Task brief:
Below are records; copy every line among them that contains the word "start".

Dataset records:
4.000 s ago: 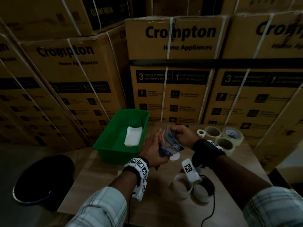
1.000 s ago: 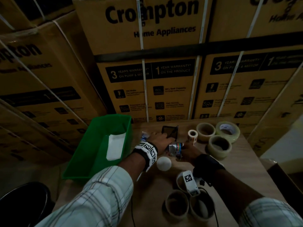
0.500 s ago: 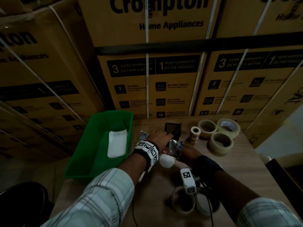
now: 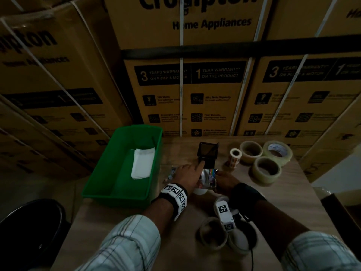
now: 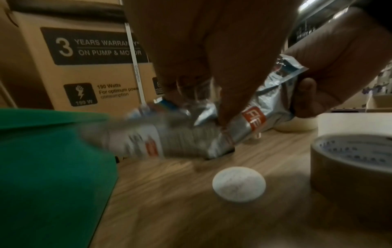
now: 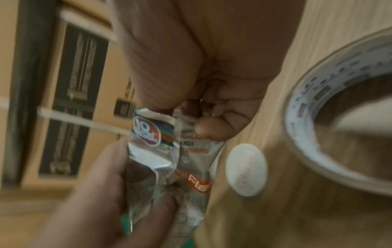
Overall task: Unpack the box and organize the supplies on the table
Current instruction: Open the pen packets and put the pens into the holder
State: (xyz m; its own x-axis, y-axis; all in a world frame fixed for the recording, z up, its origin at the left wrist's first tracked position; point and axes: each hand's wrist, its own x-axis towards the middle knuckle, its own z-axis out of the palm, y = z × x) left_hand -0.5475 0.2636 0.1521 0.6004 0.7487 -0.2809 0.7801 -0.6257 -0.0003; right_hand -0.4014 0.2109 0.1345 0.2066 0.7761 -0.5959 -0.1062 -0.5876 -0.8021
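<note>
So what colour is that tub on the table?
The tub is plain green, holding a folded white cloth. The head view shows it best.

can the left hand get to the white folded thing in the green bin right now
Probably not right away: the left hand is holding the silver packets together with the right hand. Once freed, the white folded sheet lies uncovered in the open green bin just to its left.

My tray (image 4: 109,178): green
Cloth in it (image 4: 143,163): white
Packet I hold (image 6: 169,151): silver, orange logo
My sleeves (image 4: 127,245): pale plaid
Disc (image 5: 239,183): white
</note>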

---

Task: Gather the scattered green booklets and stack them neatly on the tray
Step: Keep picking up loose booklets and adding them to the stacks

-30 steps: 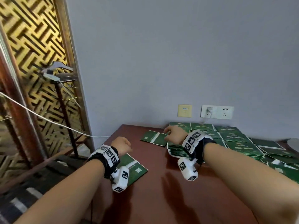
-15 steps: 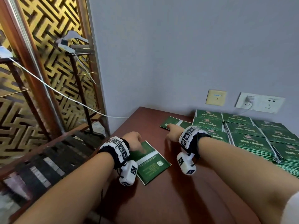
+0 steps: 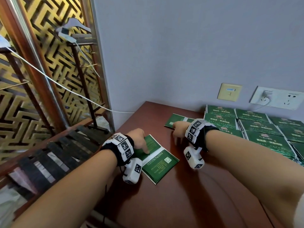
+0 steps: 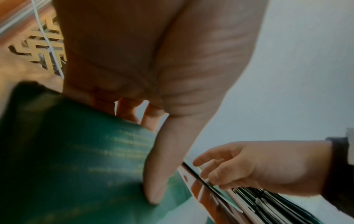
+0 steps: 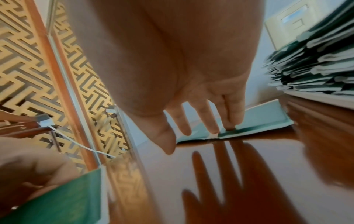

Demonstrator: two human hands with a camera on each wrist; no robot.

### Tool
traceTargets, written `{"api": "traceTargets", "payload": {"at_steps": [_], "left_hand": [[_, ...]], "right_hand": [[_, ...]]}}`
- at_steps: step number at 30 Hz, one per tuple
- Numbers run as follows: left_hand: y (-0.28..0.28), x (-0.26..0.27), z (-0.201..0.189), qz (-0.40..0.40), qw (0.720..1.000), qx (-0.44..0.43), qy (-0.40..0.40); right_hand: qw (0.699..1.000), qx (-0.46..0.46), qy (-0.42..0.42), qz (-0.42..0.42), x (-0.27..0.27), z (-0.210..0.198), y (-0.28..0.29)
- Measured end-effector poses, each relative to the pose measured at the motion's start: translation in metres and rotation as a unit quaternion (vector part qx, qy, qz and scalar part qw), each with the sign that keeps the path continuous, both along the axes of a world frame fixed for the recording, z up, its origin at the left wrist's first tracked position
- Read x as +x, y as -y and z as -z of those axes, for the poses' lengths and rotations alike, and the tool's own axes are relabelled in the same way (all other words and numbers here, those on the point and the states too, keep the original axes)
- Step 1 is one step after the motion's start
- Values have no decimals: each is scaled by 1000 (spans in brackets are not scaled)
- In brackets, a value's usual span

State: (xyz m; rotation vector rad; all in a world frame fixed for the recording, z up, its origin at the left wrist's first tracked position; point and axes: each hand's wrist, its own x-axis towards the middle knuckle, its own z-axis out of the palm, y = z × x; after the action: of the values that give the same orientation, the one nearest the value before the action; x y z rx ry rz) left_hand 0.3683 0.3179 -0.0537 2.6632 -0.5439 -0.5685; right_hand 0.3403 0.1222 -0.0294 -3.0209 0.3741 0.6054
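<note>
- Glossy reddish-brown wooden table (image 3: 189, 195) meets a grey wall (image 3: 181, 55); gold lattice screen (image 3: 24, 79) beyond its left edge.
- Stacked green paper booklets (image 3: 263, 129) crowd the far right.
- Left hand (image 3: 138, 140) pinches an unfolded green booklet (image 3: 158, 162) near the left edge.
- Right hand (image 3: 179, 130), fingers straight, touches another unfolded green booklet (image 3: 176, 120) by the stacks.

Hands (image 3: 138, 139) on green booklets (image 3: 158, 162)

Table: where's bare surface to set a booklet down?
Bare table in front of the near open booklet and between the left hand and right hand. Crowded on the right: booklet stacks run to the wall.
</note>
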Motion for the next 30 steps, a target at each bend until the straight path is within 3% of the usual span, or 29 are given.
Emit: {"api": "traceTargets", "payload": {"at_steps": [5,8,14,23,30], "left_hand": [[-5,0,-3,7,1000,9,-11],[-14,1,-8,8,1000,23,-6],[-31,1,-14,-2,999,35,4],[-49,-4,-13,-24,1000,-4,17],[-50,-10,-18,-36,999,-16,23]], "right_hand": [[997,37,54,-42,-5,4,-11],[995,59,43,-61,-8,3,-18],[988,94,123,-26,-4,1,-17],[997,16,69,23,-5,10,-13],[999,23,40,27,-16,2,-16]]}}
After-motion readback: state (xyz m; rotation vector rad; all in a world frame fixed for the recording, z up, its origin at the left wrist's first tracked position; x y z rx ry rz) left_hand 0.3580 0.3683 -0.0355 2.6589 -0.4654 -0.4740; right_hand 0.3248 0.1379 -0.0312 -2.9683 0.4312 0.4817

Result of this exercise:
- Measured end-effector poses, each relative to the pose measured at the motion's start: translation in metres and rotation as a unit quaternion (vector part qx, qy, qz and scalar part qw), each with the sign that keeps the path continuous, both along the axes of a world frame fixed for the recording, z up, its origin at the left wrist's first tracked position
- Step 1 is one step after the motion's start

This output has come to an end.